• _Instructions for the task_: In the listing below, find every line containing "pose" and copy it out.

• _Available data_:
------------------------------------
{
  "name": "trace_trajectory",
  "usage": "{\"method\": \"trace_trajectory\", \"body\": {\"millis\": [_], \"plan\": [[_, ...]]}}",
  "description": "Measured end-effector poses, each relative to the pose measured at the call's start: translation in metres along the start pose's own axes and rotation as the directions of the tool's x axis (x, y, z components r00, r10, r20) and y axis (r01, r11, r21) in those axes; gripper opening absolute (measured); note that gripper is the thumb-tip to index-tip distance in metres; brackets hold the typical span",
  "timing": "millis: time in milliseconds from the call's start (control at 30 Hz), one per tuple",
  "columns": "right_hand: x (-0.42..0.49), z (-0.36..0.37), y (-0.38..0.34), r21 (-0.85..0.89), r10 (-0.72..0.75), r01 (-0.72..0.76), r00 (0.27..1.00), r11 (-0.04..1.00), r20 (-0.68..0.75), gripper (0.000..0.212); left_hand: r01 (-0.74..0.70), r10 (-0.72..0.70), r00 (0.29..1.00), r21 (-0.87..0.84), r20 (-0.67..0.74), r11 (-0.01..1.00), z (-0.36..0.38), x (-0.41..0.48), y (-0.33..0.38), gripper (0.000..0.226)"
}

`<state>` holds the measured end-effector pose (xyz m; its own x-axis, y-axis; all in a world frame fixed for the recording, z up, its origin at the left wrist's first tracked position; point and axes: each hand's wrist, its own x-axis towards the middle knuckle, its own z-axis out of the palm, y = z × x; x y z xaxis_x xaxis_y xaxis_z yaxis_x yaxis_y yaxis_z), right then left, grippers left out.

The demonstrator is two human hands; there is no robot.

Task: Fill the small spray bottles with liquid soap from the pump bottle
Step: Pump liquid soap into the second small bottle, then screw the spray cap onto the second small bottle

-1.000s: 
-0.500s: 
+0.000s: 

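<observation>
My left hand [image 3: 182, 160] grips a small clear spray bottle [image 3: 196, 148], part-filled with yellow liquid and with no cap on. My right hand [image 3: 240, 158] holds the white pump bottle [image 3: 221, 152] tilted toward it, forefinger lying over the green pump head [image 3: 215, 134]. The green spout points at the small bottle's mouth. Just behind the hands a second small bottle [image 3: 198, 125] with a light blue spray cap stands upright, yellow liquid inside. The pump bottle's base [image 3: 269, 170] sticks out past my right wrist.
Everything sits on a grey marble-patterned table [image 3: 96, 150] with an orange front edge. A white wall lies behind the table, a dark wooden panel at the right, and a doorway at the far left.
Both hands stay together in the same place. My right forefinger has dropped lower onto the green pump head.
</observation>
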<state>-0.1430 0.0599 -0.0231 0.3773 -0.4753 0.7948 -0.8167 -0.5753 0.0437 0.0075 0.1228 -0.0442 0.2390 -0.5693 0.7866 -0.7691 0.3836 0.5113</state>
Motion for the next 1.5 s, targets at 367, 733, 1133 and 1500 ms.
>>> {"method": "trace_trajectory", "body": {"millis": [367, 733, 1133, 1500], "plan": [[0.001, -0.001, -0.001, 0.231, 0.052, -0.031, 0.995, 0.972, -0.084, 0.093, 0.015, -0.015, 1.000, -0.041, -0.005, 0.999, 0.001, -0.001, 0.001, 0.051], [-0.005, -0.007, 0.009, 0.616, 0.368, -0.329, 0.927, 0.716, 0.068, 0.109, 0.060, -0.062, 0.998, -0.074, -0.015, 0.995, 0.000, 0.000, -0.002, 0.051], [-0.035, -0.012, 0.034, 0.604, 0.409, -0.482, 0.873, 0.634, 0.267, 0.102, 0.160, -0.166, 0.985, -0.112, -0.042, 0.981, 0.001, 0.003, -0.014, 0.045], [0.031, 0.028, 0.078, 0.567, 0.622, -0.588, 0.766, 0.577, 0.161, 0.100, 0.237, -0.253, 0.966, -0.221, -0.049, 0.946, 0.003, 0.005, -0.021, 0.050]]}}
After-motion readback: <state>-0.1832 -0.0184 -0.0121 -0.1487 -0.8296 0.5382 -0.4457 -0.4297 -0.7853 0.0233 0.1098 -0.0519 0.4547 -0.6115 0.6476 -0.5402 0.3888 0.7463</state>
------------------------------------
• _Completed task_:
  "description": "Measured end-effector poses, each relative to the pose measured at the call's start: translation in metres along the start pose's own axes and rotation as the directions of the tool's x axis (x, y, z components r00, r10, r20) and y axis (r01, r11, r21) in those axes; gripper opening absolute (measured); note that gripper is the thumb-tip to index-tip distance in metres; brackets hold the typical span",
`<state>` holds the measured end-effector pose (xyz m; its own x-axis, y-axis; all in a world frame fixed for the recording, z up, its origin at the left wrist's first tracked position; point and axes: each hand's wrist, its own x-axis towards the middle knuckle, its own z-axis out of the palm, y = z × x; x y z xaxis_x xaxis_y xaxis_z yaxis_x yaxis_y yaxis_z), right then left, grippers left out.

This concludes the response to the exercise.